Погорелое - страница 9
Ехали они так-то почитай две седмицы, пока косточка с руки воеводиной сама не сорвалась да на землю не упала. Стоит он с дружинниками княжескими у берлоги медвежьей, косточка к ней по земле ползет, как гадюка. Слез воевода с коня да молвит:
– Выходи, ведьма, знаю я, что здесь ты прячешься. Против меня да людей моих сделать ты ничего не сумеешь.
Резеда и вышла открыто, в глаза воеводе долго посмотрела. На руках у нее зайчонок сидит, не рвется, ровно прирученный, и сама она тонкая да лицом светлая, улыбается, ровно дитя малое, словно не воины за ней при оружии приехали, а родной кто-то.
– Вижу я, – говорит Резеда, – сильно князь смерти моей хочет, раз за помощью к колдуну Протопею обратился. Еще вижу, что коли не пойду с тобой, ждет тебя беда большая, а коли пойду, так на меня она перекинется. На смерть ты меня вести собираешься, хоть сам не веришь, что надобно. Силы у тебя больше, чем у князя, дружина твоя служит не прихоти его, а мудрости твоей да доброте. Ладно уж, коль так хочет князь меня повидать, пойду к нему, может и получится исцелить его, гнев на добро повернуть.
Выпустила Резеда зайчонка и сама пешком за конями дружинников пошла, своей волею.

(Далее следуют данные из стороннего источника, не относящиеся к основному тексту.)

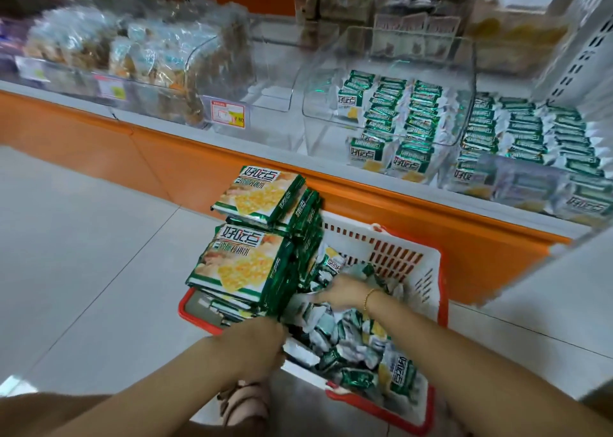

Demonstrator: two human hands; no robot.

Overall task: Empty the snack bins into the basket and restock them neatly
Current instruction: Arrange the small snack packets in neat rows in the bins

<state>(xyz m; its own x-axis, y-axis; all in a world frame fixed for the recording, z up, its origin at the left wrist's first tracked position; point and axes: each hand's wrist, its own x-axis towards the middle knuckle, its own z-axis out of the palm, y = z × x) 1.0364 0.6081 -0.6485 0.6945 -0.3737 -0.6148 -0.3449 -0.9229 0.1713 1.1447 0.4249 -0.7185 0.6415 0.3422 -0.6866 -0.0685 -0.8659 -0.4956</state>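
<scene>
The pale tiled floor (83, 237) takes up most of the view. A long orange-fronted shelf (232, 167) runs just beyond the basket (398, 247). On the shelf, past the basket's far side, clear bins (318, 104) hold rows of green packets (398, 114) standing on edge. The basket itself is white with a red rim and sits on the floor. In its left half rise 2 stacks of larger green packs (242, 264). Its right half is filled with loose small packets (358, 347). The left hand (255, 340) is at the foot of the stacks, at the basket's near left. The right hand (341, 292) reaches into the loose packets at the basket's middle. Both hands' fingers are buried, so I cannot tell their grip. A gold bracelet (368, 297) circles the right wrist.
</scene>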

Никто ее в пути не обидел, даже не подумал дурного. Девка-то, как солнышко зимою, думы на свет поворачивает. К каждому-то она знает, как подойти, какое слово молвить. Вроде и ничего особого, а на душе легче становится. Обратный путь на три дня больше времени занял, а короче показался. Всем-то хорошо, одному воеводе плохо. Помнит он слова княжие, знает, что и впрямь девку на смерть ведет, а Резеда душой чистая, как ее князю отдавать-то?
Вот уже и к городу подъезжать стали, совсем воеводе худо сделалось, ни ест он, ни пьет, сердце у него щемит, а Резеда сама к нему подходит, да и говорит:
– Извелся ты весь, воевода-батюшка. Не тревожься за меня, коли хотела б, так давно ушла бы. Мне самой с князем переговорить надобно. Пойди к нему сейчас, доложи, что привел меня, как было велено. Платы за то не бери никакой, ни шубой, ни златом, ни почестями. Как отпустит он тебя, сразу домой ступай, да дочке, как уснет, на ушко шепни все слова добрые, что дорогой об ней думал, она у тебя на утро в трое против прежнего красавицей проснется.
Воевода и поверил Резеде, доложил все князю, как она велела. Тот ему сулить стал золото да земли, а воевода поклонился и отказывается:
– Не ради наград я на службу к тебе пошел. Земли да золото к себе привязывают крепче веревок, помехой в деле моем становятся. Служил я батюшке твоему верой и правдой, теперь тебе служу, девку по слову единому привел, а только ты ее не тронь, нет зла в ней никакого, грех большой на душу возьмешь, коли обидишь ее. Таких, как она казнить, так людей добрых на земле и не останется.
Князь тут дружинников призвал, да и приказал воеводу своего верного за слова дерзкие в острог вести. Дружинники повеления его не послушались, не предали воеводу своего, на месте отреклись от служения князю, да по домам пошли. Князь, почитай, без охраны и остался, с десяток человек всего. Они-то Резеде руки связали да в покоях его перед кроватью на колени поставили. Князь выгнал всех прочь, веревку Резеде на шею накинул, да косточкой своей замахнулся.
– Что, ведьма, – пытает, – думала, не сыщу я тебя да спущу обиду. Ты меня молодого калекой оставила, а сама среди трав да векшей счастливо прожить хотела? Не бывать этому! Как мне больше никогда не ходить, так и тебе не жить на белом свете.